■ ASSIGNMENT ■
Leave the pictures out and repeat the rest of the data below exactly.

■ MATERIAL PROVIDED ■
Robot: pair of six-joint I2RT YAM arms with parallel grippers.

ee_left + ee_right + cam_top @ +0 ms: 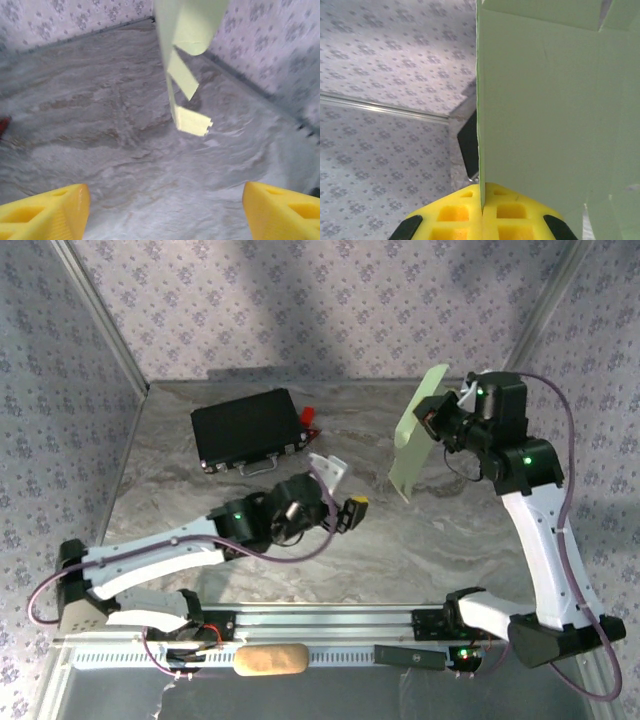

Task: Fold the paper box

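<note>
Currently you're clamping the paper box [418, 435] above the desk [450, 540] in the right pincer [482, 210], left pincer [162, 205] gaping wide, empty.

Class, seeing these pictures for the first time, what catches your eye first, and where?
The pale green paper box stands out, held up in the air at the far right and pinched at its edge by the right gripper. Nearer the middle, the left gripper gapes open above the marbled table, and a black case lies toward the far left.
</note>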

■ RESULT ■
Robot: pair of six-joint I2RT YAM arms with parallel grippers.

ee_left + ee_right + cam_top @ +0 ms: 

Task: Fold the paper box

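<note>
Currently you're clamping the paper box [418, 435] above the desk [450, 540] in the right pincer [482, 210], left pincer [162, 205] gaping wide, empty.

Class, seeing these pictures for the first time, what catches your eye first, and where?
The pale green paper box stands out, held up in the air at the far right and pinched at its edge by the right gripper. Nearer the middle, the left gripper gapes open above the marbled table, and a black case lies toward the far left.
</note>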

The exercise ends with this answer.